Unsere behandelnden Ärzte melden ihre Patienten, soweit sie versichert sind, bereits jetzt zur Kostenübernahme bei der KV an. Sollte ein Teil, der jetzt bereits in der Substitution ist, von den Kostenträgern nicht akzeptiert werden, muß er durch finanzielles Engagement Bremens erhalten bleiben: Dann muß es dafür Haushaltsmittel geben.
Ist die Forderung Sonder-Finanzierung für die liberale Bremer Praxis nicht allzu optimistisch?
Ich bin sicher und dankbar, daß der Schulterschluß mit Ärztekammer und KV und die breite Übereinstimmung in der Deputation tragen wird. Natürlich ist nicht alles nur auf Substitution zurückzuführen — weshalb hätten wir sonst die anderen Anstrengungen gemacht um die Ambulanz, den Prostituierten-Bus, den Spritzentausch?
Aber: In allen Drogenzentren — und Bremen ist nicht das einzige! — steigt die Zahl der Drogentoten, mal wird Verdoppelung, mal 30% mehr gemeldet. Bei uns gab es bis Ende September 1990 in Bremen 71 Tote, in 91 aber 59. Immer noch zuviel! Aber: Andere haben eine Verdoppelung! Das Bündel an Bemühungen, auch die Substitution, muß etwas damit zu tun haben.

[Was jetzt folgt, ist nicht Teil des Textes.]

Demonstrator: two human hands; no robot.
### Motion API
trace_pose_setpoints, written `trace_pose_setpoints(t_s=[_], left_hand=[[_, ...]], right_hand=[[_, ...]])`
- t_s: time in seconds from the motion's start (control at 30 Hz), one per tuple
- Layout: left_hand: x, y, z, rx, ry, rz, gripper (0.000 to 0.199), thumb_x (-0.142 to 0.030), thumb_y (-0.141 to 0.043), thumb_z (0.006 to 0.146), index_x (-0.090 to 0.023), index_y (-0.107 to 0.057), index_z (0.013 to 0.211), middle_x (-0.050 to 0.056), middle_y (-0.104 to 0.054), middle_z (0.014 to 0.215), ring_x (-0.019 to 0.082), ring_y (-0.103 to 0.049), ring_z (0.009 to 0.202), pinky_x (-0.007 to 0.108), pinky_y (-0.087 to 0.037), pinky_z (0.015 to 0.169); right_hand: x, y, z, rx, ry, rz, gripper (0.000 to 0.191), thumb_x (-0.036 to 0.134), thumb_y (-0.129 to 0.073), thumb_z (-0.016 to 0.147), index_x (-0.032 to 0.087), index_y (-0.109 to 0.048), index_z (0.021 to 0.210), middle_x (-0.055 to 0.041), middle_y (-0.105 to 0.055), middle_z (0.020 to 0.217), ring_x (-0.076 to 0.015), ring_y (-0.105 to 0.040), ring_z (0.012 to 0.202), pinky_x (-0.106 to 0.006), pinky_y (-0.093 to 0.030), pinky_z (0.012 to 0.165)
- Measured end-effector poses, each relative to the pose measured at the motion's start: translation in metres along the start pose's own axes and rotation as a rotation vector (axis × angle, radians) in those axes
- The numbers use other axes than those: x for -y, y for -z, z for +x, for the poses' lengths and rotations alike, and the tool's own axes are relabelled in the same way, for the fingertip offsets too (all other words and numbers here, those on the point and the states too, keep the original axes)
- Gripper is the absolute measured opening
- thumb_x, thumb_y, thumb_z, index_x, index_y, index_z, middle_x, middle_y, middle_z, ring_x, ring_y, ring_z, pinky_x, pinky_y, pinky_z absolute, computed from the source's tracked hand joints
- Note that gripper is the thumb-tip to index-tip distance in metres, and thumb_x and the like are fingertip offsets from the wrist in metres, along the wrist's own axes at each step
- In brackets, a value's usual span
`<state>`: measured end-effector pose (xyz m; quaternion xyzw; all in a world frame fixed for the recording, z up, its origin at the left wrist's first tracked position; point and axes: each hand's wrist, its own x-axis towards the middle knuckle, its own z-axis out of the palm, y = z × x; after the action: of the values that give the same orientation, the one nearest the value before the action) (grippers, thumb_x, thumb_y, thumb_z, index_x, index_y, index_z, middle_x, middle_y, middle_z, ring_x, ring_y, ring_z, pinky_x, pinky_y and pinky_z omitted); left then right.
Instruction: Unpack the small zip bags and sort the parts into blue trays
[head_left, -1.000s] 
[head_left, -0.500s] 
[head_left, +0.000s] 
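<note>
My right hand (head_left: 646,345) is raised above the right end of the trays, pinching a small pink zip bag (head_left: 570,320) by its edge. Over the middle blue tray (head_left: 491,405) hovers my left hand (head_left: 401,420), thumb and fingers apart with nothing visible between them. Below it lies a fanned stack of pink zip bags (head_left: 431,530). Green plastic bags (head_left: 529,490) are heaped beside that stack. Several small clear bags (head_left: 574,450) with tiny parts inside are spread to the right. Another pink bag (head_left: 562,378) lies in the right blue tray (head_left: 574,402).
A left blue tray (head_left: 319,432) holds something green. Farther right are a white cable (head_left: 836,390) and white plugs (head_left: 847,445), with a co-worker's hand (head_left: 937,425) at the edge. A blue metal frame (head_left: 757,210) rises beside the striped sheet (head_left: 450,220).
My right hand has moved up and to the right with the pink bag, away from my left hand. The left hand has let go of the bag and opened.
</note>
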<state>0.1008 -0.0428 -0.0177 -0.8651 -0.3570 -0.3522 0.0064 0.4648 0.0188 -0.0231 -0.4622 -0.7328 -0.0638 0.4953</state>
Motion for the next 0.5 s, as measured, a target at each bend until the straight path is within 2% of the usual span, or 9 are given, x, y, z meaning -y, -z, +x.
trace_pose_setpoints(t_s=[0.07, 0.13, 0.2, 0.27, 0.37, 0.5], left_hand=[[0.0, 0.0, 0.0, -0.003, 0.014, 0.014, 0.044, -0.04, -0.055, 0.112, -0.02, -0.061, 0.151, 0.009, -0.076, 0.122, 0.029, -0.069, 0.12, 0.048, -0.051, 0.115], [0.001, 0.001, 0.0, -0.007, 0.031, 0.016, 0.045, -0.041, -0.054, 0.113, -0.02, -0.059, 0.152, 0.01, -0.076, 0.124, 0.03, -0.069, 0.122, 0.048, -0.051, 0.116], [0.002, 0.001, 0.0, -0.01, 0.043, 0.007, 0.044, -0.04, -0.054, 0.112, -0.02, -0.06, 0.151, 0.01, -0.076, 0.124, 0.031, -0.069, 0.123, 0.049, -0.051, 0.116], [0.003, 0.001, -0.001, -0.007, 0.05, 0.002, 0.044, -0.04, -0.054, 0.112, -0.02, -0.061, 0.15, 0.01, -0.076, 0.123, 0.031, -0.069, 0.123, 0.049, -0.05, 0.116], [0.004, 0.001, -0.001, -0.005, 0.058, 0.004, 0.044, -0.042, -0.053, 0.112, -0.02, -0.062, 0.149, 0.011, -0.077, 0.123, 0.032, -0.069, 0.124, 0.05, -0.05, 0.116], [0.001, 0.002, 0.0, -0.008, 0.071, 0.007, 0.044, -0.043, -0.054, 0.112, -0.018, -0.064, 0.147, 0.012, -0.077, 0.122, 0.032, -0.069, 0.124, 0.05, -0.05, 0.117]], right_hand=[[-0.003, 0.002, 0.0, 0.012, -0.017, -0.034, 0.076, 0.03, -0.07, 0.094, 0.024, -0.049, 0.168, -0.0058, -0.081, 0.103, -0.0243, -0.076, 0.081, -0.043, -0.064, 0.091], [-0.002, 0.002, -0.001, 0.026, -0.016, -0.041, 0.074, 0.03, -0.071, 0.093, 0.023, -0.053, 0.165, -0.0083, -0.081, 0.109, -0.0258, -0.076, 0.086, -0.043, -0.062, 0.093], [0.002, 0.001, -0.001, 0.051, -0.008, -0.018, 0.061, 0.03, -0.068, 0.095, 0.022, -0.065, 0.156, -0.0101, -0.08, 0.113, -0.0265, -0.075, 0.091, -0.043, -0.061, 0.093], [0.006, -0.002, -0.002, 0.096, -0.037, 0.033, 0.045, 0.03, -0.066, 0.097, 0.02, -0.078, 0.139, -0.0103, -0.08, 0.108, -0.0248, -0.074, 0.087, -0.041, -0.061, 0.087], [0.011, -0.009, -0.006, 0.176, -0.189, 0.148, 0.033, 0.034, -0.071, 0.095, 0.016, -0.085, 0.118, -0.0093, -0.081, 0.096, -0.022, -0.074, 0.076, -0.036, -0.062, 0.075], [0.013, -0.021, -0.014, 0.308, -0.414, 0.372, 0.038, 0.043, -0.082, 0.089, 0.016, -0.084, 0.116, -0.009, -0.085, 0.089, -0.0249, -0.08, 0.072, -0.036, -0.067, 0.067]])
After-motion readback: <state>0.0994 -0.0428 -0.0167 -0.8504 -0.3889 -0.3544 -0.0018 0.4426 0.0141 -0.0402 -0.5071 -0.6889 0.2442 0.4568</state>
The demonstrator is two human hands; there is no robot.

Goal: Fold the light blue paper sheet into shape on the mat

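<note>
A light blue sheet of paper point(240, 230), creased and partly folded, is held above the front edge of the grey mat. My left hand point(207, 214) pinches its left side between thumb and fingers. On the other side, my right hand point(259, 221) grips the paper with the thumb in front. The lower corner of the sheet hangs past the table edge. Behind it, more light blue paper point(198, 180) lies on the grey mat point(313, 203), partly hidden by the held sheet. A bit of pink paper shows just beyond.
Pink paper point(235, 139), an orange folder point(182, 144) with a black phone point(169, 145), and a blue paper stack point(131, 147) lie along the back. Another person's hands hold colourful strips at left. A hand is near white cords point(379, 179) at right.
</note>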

Die Richtlinien kennen nur „manifest ausgebrochene Aids-Erkrankung“. Sie hoffen, die HIV- Fälle mit in die Kassenfinanzierung hineinzubekommen. Ist das nicht unzulässig optimistisch?
Die Richtlinien sind bundesweit diskutiert auch von Menschen, die nicht an Methadonvergabe ranwollten. Hier in Bremen aber diskutieren Menschen, die unsere Vereinbarung selbst erarbeitet, mit Leben erfüllt haben, die die Erfahrungen auswerten!
Kein Zugangsstop für Junkies
Verfahren Sie in der Übergangszeit nach dem alten Modus? Oder gibt es einen Zugangsstop?
Nein! Gestern hat die Kommission noch getagt! Es darf nicht sein, daß Menschen zu Schaden kommen, weil wir Richtlinien umstellen müssen.
Wann wird es Klarheit geben?
Die Verhandlungen laufen und werden in wenigen Wochen abgeschlossen sein.